Limitations and future outlook
Voxels, being a coarser version of the original 3D objects, reduce geometrical information. Increasing architectural detail will definitely be a goal in future research. We want to explore meshes 28 and point-clouds 29 as well as voxel based volumes, 30 to replace the binary voxel representation used in this paper. Although VAEs and CVAEs have been shown to have good generative quality, outputs lack quality, as a blurring effect occurs due to the generative learning trilemma. 20 Xiao et al. 20 propose a Denoising Diffusion GAN to overcome those issues. Zeng et al. 31 argue for the use of Denoising Diffusion Models (DDMs) for 3D object generation, proposing LION (Latent Point Diffusion Model). In the future, we also plan to explore these options.
Conclusion
In this paper, we present an early prototype of a generative design tool that uses deep learning methodology—Conditional Variational Autoencoders (CVAE)—to create and explore novel design spaces.

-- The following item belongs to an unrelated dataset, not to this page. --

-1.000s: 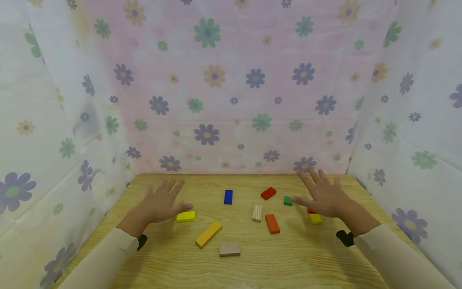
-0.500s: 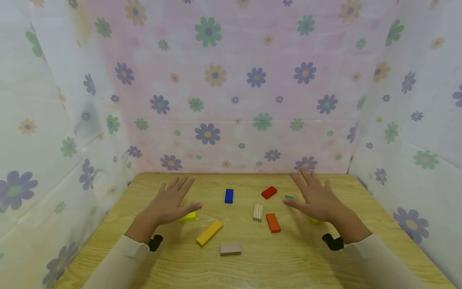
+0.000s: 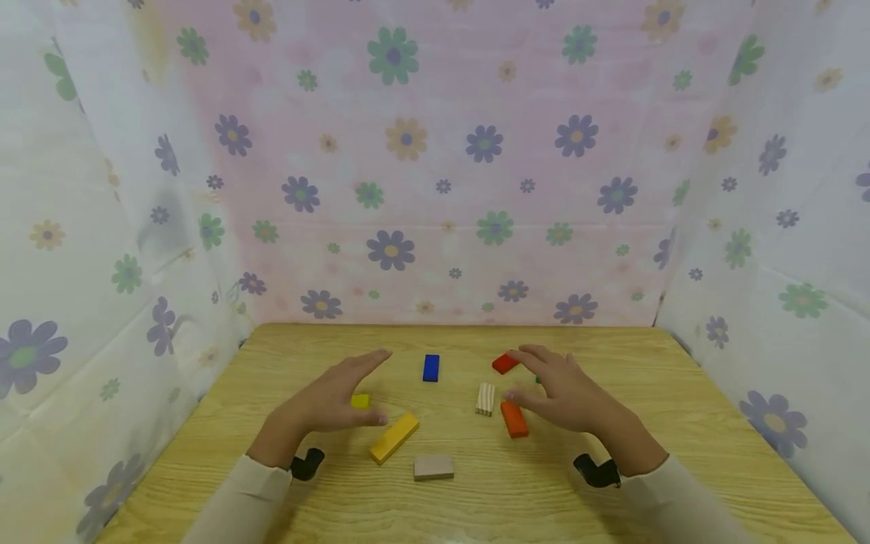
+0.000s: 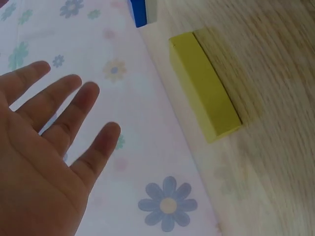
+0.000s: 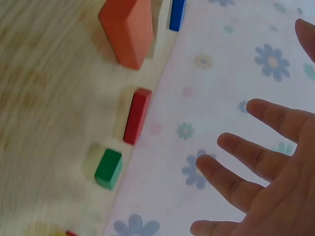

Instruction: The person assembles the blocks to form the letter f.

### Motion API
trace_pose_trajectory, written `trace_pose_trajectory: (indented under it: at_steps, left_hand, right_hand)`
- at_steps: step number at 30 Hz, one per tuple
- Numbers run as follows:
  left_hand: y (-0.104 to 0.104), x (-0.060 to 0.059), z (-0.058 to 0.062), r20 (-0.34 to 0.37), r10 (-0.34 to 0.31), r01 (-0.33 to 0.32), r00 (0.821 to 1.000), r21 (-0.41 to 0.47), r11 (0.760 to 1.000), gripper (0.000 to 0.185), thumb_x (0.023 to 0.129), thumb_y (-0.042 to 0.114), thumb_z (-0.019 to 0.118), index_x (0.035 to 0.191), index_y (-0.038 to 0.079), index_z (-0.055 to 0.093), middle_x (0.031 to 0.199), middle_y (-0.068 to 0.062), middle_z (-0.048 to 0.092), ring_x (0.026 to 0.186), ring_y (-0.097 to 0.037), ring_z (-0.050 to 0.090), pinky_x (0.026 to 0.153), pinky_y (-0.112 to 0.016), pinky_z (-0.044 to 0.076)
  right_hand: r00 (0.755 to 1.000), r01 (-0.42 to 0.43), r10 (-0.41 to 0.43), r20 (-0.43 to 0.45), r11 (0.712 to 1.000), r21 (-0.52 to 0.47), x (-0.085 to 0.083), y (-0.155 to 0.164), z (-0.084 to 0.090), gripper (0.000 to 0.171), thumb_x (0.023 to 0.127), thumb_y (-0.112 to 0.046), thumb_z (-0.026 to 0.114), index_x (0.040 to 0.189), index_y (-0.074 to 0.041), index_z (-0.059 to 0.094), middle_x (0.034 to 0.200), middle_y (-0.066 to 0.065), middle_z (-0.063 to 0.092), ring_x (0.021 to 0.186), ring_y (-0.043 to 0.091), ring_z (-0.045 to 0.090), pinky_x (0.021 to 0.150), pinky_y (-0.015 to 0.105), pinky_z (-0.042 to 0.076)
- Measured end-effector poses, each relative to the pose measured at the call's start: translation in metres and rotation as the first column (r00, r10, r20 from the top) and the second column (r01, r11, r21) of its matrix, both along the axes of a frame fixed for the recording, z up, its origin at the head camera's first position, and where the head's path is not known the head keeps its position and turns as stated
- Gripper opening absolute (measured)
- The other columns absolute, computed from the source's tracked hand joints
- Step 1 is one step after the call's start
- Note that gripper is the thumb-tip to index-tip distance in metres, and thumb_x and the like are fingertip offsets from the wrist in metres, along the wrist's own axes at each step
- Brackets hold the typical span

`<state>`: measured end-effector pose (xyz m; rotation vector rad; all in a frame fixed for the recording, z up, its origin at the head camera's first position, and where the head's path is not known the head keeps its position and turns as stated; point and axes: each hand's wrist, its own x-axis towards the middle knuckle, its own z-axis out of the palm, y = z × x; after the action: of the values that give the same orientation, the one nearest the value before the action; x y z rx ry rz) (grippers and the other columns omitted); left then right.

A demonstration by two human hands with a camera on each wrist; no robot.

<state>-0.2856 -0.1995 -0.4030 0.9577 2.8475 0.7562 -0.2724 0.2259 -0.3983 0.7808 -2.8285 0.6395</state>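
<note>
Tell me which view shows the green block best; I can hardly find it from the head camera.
The right wrist view: the green block lies whole on the table beside the red block. In the head view only a sliver shows behind the right hand. The left wrist view misses it.

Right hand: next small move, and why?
Probably lower the right hand onto the orange block and close the fingers round it. The hand hovers open above the table with its thumb just over that block, holding nothing, and the right wrist view shows the fingers spread. The red block near its fingertips is the other likely pick; I cannot tell which it favours.
</note>
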Motion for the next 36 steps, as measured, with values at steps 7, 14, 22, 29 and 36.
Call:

To overcome the problem of a lack of training data for 3D objects based in architectural design, we created our own data using an automated parametric design workflow. We explain how our approach is conceptually related to parametric design and we demonstrate how, based on a collection of very simple parametric models, it opens up the possibility to create large and varied design spaces that transcend the limitations of the individual parametric models used for training. We show that even in its current early prototype stage, the system supports design explorations such as object morphing, object addition and rudimentary 3D style transfer through the use of semantic labels. With regard to style and style transfer Del Campo et al. 32 note that “features learned by a neural network… can allow us as designers to rethink the low level visual components that comprise a given ‘style’ and how neural representations of style can be used as a method of architectural interrogation” [32, p 183].

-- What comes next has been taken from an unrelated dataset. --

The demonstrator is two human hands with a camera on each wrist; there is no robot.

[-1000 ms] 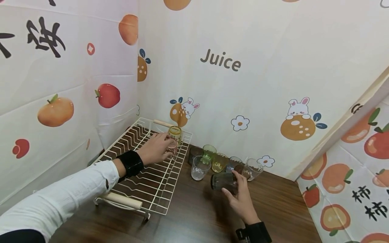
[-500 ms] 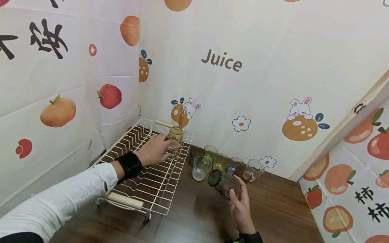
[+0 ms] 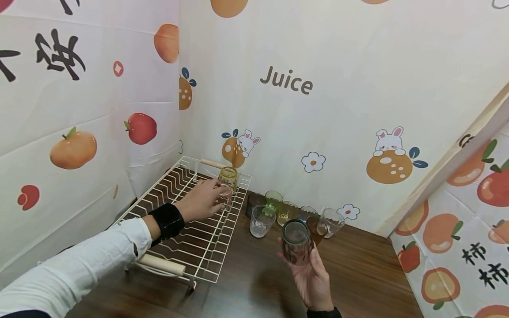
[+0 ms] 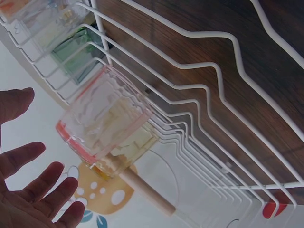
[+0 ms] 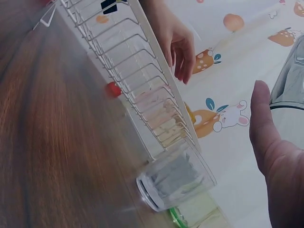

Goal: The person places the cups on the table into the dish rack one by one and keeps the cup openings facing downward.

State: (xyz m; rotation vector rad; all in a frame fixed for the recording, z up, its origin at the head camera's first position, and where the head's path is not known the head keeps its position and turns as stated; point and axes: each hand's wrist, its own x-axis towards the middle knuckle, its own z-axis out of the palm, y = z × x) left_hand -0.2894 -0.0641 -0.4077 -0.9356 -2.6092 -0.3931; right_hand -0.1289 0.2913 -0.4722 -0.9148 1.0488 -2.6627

The current state of the project produces geometry that is too coarse or undefined to be used in practice. It is a proof of concept that shows how deep learning can create design spaces that transcend the limitations of the individual parametric models used in training.
There are still many obstacles that need to be overcome until generative 3D design tools will achieve similarly stunning results as the current generation of image synthesis software. Yet, given the current pace of progress, it is probably just a matter of time until deep learning tools for 3D design become part of the daily workflow of architects. In the meantime, we believe that research such as ours can help to reflect on and explore these future possibilities.
Footnotes
Declaration of conflicting interests
The author(s) declared no potential conflicts of interest with respect to the research, authorship, and/or publication of this article.
Funding
The author(s) received no financial support for the research, authorship, and/or publication of this article.